Optimizing C++ Word Count

Yesterday’s post showed that the original C++ version is around 13 times slower than my non-optimized Rust version. Next, I’ll show how to get easily equivalent performance to Rust.

One problem that I immediately made out when first seeing the C++ version is that it uses std::regex. std::regex is known to be horribly slow 1.

Just replacing the checking of the file name extension with the in-built e.path().extension() != ".txt" speeds up from 373 ms to 52ms!

Before:

const std::regex fname_regex("\\.txt$", std::regex_constants::icase);
// ...
if (!std::regex_search(e.path().c_str(), fname_regex)) {
    continue;
}

After:

if (e.path().extension() != ".txt") {
    continue;
}

Next, I set out to replace the splitting into words with std::regex. I decided to use CTRE because I have never had a chance to use it before. CTRE stands for Compile-Time Regular Expressions, and means that the matching pattern is compiled into a regex matcher.

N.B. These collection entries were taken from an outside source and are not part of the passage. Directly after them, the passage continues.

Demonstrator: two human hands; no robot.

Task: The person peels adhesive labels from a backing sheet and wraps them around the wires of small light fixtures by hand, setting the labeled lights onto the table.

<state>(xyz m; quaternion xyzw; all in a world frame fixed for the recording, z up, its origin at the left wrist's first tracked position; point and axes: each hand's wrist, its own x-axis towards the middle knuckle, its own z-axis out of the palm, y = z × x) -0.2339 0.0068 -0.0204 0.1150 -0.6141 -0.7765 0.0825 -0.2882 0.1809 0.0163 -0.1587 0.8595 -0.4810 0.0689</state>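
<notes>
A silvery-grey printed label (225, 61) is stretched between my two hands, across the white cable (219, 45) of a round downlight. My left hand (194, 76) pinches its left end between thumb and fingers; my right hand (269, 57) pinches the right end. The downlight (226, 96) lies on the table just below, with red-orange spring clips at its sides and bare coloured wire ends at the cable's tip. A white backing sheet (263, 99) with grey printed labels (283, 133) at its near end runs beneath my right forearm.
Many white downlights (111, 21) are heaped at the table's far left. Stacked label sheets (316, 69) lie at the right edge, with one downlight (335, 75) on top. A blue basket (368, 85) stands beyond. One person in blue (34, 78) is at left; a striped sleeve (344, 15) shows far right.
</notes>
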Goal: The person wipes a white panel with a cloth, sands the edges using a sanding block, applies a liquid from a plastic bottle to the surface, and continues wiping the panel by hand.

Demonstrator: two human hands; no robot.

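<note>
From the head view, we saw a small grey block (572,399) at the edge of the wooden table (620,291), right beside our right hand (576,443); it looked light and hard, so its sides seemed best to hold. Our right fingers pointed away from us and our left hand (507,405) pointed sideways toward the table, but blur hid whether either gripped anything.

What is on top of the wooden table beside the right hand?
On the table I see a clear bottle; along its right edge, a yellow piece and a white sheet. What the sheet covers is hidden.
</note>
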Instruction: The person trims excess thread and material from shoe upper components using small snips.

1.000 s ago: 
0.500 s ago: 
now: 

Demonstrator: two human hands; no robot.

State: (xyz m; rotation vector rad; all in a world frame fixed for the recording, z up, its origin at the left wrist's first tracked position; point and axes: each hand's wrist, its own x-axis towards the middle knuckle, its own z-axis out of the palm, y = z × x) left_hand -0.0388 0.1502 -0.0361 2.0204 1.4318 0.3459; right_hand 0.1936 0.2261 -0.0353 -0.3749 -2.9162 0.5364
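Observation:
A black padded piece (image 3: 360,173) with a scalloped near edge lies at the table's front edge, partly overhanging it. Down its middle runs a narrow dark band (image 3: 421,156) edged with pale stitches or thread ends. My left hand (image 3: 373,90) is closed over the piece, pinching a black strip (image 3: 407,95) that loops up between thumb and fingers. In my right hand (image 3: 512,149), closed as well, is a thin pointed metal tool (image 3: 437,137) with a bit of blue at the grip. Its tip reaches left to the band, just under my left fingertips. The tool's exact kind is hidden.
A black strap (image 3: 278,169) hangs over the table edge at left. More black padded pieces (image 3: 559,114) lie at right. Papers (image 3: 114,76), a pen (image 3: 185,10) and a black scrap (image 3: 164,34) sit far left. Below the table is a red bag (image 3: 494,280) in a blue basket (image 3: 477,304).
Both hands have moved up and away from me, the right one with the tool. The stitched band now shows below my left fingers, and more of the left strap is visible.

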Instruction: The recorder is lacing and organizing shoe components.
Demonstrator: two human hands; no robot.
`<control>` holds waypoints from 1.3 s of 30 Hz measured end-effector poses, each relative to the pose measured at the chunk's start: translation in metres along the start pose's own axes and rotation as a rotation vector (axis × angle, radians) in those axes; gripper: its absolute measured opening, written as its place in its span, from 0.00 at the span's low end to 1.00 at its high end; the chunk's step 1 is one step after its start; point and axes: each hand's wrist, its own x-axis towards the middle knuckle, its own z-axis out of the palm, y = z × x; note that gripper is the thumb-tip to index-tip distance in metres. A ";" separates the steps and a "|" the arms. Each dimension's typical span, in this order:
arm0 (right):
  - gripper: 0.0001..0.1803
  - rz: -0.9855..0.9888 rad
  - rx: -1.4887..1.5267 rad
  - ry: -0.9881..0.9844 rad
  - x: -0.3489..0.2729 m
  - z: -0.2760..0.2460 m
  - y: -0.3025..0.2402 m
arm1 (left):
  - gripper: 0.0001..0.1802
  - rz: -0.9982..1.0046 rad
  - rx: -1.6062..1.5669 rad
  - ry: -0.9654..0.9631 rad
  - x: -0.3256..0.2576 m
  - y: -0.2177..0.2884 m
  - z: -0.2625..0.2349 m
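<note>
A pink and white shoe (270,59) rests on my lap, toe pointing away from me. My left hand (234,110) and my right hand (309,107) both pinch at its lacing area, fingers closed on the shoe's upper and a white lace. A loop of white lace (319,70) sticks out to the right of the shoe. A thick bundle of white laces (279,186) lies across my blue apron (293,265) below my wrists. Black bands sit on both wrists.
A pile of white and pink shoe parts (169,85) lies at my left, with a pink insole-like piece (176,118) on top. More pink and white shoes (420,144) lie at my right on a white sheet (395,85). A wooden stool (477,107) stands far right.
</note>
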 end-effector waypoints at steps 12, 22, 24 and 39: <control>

Unfortunately, I could not get Conan to work with it2. So, I copied the single header file (apologies!).

The result looks like this:

static constexpr auto word_regex = ctll::fixed_string{"([a-zA-Z]{2,})"};
// ...
for (auto match : ctre::range<word_regex>(line)) {
   auto word = match.get<0>();
   ++word_counts[std::string(word)];
}

Numbers

The final performance numbers including Go 3 show C++, Rust and Go fairly close to each other. Please run your own benchmarks (use hyperfine) on your relevant workload. I suspect that Go’s runtime takes a few milliseconds to start.

Needless to say, I made sure that all comparisons were done on the same directory and with release builds.

On the C++ side we went from 373 ms to 52ms to 23ms, a 15x improvement.4

Command Mean [ms] Min [ms] Max [ms] Relative
cpp/word-count 23.0 ± 1.9 20.3 32.7 1.00
rust/words 26.9 ± 1.6 23.6 31.2 1.17 ± 0.12
go/wordcount 43.5 ± 3.3 39.2 55.6 1.89 ± 0.21
swift/word-count 84.3 ± 5.0 79.4 103.5 3.67 ± 0.37

Update

After publishing this, I saw this post by Jussi Pakkanen, where they make the same changes to the extension checking.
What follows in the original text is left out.